SolrEad

Build Status Gem Version

SolrEad is a gem that indexes your ead documents into Solr. From there, you can use other Solr-based applications to search and display your finding aids. It originated as some code that I used to index ead into Blacklight, but this gem does not require you to use Blacklight. You can use this gem with any Solr-based app.

SolrEad uses OM (Opinionated Metadata) to define terms in your ead xml, then uses Solrizer to create solr fields from those terms. An indexer is included that has basic create, update and delete methods for getting your documents in and out of solr via the RSolr gem.

The default term definitions are all based on eads created with Archivist's Toolkit, so whatever conventions AT has in its ead will be manifested here. However, you are able to override this definitions with your own to meet any specific local needs.

Indexing

SolrEad's default way of indexing a single ead document is to create one solr document for the initial part of the ead and then separate documents for each component node. You may also elect to use a simple indexing option which creates only one solr document per ead document.

For more information on indexing, see the documentation for SolrEad::Indexer.

Installation

Add this line to your application's Gemfile:

gem 'solr_ead'

And then execute:

$ bundle install

Or install it yourself:

$ gem install solr_ead

Usage

$ rake solr_ead:index FILE=/path/to/your/ead.xml
$ rake solr_ead:index_dir DIR=/path/to/your/eads SIMPLE=true
$ rake solr_ead:index_dir DIR=/path/to/your/eads SOLR_URL=http://127.0.0.1:8983

You can also do this via the command line:

> indexer = SolrEad::Indexer.new
> indexer.create(File.new("path/to/your/ead.xml))

Applications

SolrEad is intended to work at the indexing layer of an application, but it can also work at the display and presentation layer as well. You can use the solr fields defined in your OM terminology for display; however, formatting information such as italics and boldface is not preserved from the original EAD xml.
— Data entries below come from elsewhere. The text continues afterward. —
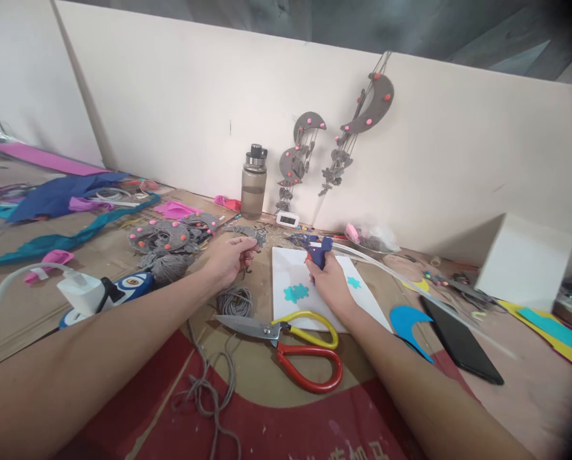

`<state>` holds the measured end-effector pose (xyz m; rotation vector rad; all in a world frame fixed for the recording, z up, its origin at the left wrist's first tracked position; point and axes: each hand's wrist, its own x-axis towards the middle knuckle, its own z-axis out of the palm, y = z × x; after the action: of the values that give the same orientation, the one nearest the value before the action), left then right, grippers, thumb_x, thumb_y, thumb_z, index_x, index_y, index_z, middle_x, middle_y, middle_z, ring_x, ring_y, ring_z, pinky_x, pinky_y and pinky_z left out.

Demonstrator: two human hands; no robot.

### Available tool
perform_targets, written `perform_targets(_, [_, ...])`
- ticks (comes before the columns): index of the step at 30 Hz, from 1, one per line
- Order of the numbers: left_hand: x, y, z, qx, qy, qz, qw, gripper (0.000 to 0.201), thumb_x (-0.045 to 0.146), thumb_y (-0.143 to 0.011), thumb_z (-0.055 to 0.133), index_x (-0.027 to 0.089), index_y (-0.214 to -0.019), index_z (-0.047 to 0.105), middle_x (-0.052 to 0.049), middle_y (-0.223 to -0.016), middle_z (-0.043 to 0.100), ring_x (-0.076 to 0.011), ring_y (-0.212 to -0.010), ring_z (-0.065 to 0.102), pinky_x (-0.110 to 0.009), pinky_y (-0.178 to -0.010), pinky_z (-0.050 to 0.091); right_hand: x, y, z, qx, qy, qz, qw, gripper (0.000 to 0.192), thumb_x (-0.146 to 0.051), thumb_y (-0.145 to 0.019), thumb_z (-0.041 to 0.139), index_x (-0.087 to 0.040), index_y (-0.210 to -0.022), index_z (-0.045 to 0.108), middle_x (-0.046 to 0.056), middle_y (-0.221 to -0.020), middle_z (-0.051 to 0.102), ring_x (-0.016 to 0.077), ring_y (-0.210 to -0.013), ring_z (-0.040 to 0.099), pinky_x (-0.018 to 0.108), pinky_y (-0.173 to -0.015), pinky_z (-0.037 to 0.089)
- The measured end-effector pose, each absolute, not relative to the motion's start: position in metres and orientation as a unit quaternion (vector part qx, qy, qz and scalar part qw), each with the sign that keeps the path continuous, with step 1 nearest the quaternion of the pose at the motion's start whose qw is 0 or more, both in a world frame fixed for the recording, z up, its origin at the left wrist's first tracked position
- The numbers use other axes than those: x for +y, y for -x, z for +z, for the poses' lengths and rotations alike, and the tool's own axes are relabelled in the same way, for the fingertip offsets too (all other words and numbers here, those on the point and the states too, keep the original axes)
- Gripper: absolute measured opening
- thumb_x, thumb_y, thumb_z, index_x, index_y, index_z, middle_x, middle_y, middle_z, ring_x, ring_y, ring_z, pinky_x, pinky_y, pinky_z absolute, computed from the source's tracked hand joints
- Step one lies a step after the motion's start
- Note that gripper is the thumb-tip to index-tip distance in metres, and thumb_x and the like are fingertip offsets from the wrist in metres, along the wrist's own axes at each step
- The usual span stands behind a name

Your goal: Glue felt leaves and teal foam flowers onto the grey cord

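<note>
In the head view, my right hand (331,281) is wrapped round the handle of a dark blue hot glue gun (318,252). Its nozzle points left, and a long clear glue stick (376,263) trails from its back. My left hand (229,262) is closed, thumb and fingers pinched together beside a grey felt piece (240,230); what lies between the fingertips is too small to make out. Beneath the glue gun is a white sheet (281,265) bearing turquoise flower-like cutouts (296,292). Scissors (269,331) with one yellow and one red handle lie open in front, beside coiled grey cord (235,300).
A water bottle (254,185) and small digital clock (287,220) stand by the wall. Grey moon hangings (375,105) with pink dots hang there. A power strip (133,284) and grey felt rings (159,236) lie left; a black phone (461,338) and blue crescent (408,319) right.
</note>
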<state>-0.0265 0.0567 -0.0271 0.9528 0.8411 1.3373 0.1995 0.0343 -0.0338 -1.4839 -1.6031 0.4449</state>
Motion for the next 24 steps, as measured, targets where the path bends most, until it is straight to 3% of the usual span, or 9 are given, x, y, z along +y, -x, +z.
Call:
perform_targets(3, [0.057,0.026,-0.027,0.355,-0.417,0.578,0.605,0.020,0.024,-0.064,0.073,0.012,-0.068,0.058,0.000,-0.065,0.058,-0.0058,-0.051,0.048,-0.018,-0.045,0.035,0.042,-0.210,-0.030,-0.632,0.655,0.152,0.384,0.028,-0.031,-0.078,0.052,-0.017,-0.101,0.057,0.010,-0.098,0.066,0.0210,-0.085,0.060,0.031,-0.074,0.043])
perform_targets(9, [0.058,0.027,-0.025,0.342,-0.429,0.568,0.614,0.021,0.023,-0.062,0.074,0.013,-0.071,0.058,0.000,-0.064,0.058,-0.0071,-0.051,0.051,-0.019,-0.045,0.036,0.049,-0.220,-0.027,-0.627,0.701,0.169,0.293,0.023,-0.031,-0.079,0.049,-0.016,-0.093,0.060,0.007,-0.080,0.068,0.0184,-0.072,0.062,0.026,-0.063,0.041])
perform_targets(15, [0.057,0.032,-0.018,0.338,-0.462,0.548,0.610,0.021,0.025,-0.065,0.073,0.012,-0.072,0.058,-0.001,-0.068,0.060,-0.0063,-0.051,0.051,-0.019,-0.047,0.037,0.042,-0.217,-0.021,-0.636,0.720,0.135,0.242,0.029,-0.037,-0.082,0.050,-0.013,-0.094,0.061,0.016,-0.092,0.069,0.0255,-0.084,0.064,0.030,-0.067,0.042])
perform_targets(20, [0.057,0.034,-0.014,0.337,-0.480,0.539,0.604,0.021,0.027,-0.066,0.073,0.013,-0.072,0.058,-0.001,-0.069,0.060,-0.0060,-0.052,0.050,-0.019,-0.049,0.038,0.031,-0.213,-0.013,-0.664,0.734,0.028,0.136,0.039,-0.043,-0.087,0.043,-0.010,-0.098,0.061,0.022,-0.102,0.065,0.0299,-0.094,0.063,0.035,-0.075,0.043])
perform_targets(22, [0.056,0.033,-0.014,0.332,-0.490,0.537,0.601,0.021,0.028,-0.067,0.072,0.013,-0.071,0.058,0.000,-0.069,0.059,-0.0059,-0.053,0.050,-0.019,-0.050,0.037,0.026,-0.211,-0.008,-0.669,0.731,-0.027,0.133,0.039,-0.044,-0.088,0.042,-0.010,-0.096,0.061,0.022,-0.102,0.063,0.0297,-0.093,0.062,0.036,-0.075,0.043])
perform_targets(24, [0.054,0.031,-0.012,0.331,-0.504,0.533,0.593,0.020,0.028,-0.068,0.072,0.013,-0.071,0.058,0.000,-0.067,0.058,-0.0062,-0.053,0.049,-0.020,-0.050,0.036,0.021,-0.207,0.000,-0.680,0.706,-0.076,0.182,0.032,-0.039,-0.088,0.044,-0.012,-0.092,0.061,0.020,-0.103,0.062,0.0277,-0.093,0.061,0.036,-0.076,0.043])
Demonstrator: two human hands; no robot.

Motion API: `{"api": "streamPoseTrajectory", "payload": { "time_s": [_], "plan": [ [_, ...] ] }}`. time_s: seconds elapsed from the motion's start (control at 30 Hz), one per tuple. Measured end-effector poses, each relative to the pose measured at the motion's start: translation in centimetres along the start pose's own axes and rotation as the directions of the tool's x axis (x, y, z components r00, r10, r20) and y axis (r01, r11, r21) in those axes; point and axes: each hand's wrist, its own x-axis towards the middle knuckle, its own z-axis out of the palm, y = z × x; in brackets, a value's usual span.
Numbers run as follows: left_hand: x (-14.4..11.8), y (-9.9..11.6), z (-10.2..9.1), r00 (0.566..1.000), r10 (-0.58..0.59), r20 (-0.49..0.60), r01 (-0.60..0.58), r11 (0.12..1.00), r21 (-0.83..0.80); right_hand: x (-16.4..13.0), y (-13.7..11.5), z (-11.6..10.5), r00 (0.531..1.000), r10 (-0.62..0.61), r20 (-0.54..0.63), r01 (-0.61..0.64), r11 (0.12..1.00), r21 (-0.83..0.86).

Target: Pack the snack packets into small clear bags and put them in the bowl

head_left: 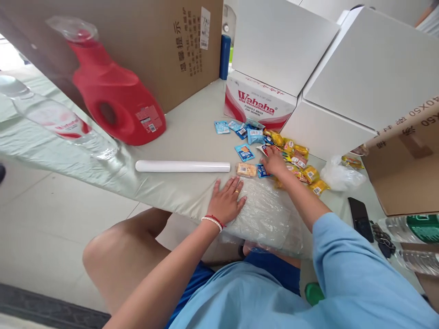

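Flat on the table, my left hand point(228, 201) spreads its fingers at the edge of a clear plastic bag point(270, 214). Just beyond its fingertips lies a beige wrapped snack point(246, 170). My right hand point(275, 162) reaches into a pile of small snack packets, its fingers apart and touching them. A red-and-white packet point(264, 149) is at its fingertips, and a dark blue packet point(263, 171) lies by its thumb. Yellow packets point(310, 173) are heaped to the right. Light blue packets point(255, 135) lie behind, with another blue packet point(244, 152) to the left.
A white roll point(183, 167) lies left of the snacks. Behind stand a red jug point(120, 96), a water bottle point(58, 119), a cardboard box point(144, 41) and a Wahaha carton point(259, 100). White boxes point(363, 68), a crumpled bag point(343, 175) and a phone point(361, 219) are on the right.
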Motion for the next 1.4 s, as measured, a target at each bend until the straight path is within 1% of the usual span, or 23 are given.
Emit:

For those that need to preserve the formatting of their finding aids, you can use XSLT to process your EAD for display in your application and use SolrEad to index your finding aids for searching.

When creating display pages of your finding aids, you can either use "ready-made" html pages created using XSLT, or create the html when the page is requested. If you opt for the latter, you can store the ead xml in a solr field. To do this, add a new solr field under the to_solr method of your OM terminology for the ead document:

Solrizer.insert_field(solr_doc, "xml", self.to_xml, :displayable)

This will create the solr field "xml_ssm" containing the complete ead xml. Then you will be able to apply any xslt processing you wish. Other solutions are possible using xml from the document as well as the component, depending on the needs of your application.

EAD Formatting

EAD xml may contain formatted text such as:

<title render="italic">this is italicized</title>

When OM processes any node that contains formatted text, the formatted nodes will be ignored and the text will appear without any of the <title> tags denoting format. If you wish to have the formatting preserved as converted HTML, you may add the formatted string to your solr document:

Solrizer.set_field(solr_doc, "title", self.term_to_html("title"), :displayable)

See the section on customization for more information.

Customization

Chances are the default definitions are not sufficient for your needs. If you want to create your own definitions for documents and components, here's what you can do.

Writing a custom document definition

Under lib or another directory of your choice, create the file custom_document.rb with the following content:

class CustomDocument < SolrEad::Document

  # Use the existing terminology
  use_terminology SolrEad::Document

  # And extend it with terms of your own
  extend_terminology do |t|
    ...
  end

  # Or, just define your own from scratch
  set_terminology do |t|
    t.root(:path="ead", :index_as = [:not_searchable])
    t.eadid

    # Add additional term definitions here

  end

  # Optionally, you may tweak other solr fields here.  Otherwise, you can leave this
  # method out of your definition.
  def to_solr(solr_doc = Hash.new)
    super(solr_doc)
  end

end

From the console, index you ead document using your new definition.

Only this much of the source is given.